**ACTION ITEM**
Would you set down the data that follows, word for word, without any pictures?

INFORMATION SHOWN START

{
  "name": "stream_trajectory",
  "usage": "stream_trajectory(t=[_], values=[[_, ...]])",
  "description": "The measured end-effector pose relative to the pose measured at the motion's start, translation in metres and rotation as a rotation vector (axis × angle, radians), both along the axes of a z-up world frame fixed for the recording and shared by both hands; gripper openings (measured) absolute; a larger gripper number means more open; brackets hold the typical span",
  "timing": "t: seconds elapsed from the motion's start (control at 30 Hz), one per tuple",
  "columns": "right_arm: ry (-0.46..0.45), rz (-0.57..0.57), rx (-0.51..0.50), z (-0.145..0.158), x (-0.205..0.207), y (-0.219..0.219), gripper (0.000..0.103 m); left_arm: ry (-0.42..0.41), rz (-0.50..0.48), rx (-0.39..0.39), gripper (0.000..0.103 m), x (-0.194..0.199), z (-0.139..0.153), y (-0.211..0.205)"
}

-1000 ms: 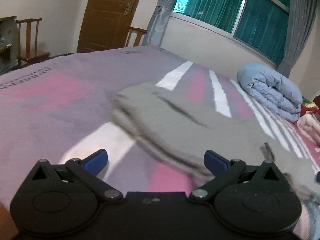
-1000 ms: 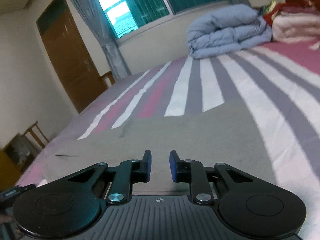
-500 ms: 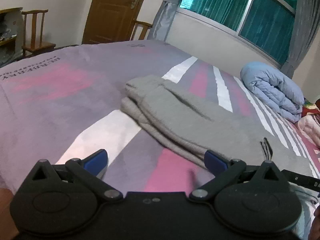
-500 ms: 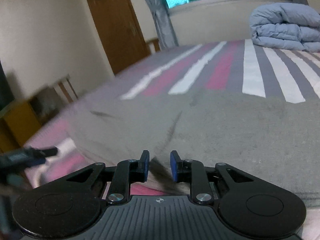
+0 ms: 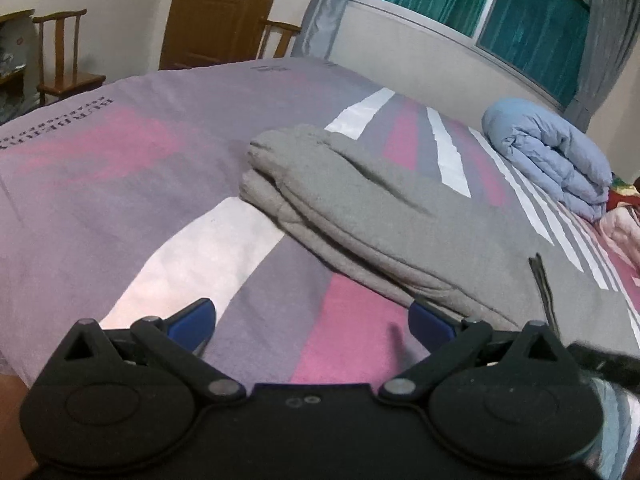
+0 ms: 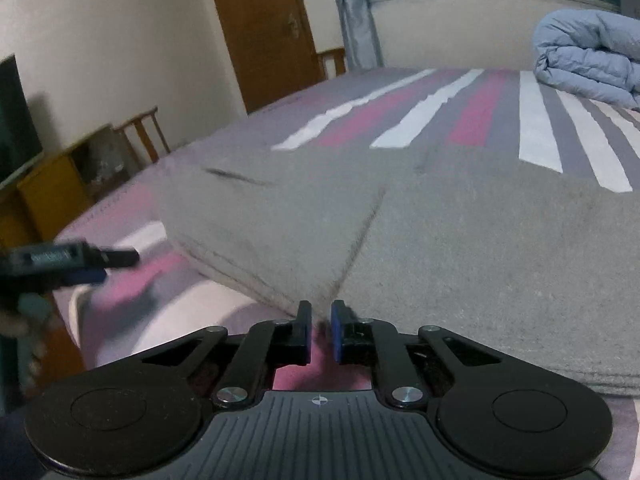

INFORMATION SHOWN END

**RESPONSE BOX**
{
  "name": "stream_trajectory",
  "usage": "stream_trajectory(t=[_], values=[[_, ...]])",
  "description": "The measured end-effector pose relative to the pose measured at the motion's start, translation in metres and rotation as a rotation vector (axis × angle, radians), both along the axes of a z-up world frame fixed for the recording and shared by both hands; gripper openings (measured) absolute; a larger gripper number means more open; brackets hold the typical span",
  "timing": "t: seconds elapsed from the motion's start (control at 30 Hz), one per tuple",
  "columns": "right_arm: ry (-0.46..0.45), rz (-0.57..0.57), rx (-0.51..0.50), z (-0.145..0.158), x (-0.205..0.207), y (-0.219..0.219), gripper (0.000..0.103 m); left_arm: ry (-0.42..0.41), rz (-0.50..0.48), rx (-0.39..0.39), gripper (0.000..0.103 m), x (-0.194..0.199), z (-0.139..0.153), y (-0.211..0.205)"
}

-1000 ms: 
-1000 ms: 
-500 ms: 
-500 ms: 
+0 ms: 
+0 ms: 

The output is finished and nothing more is needed.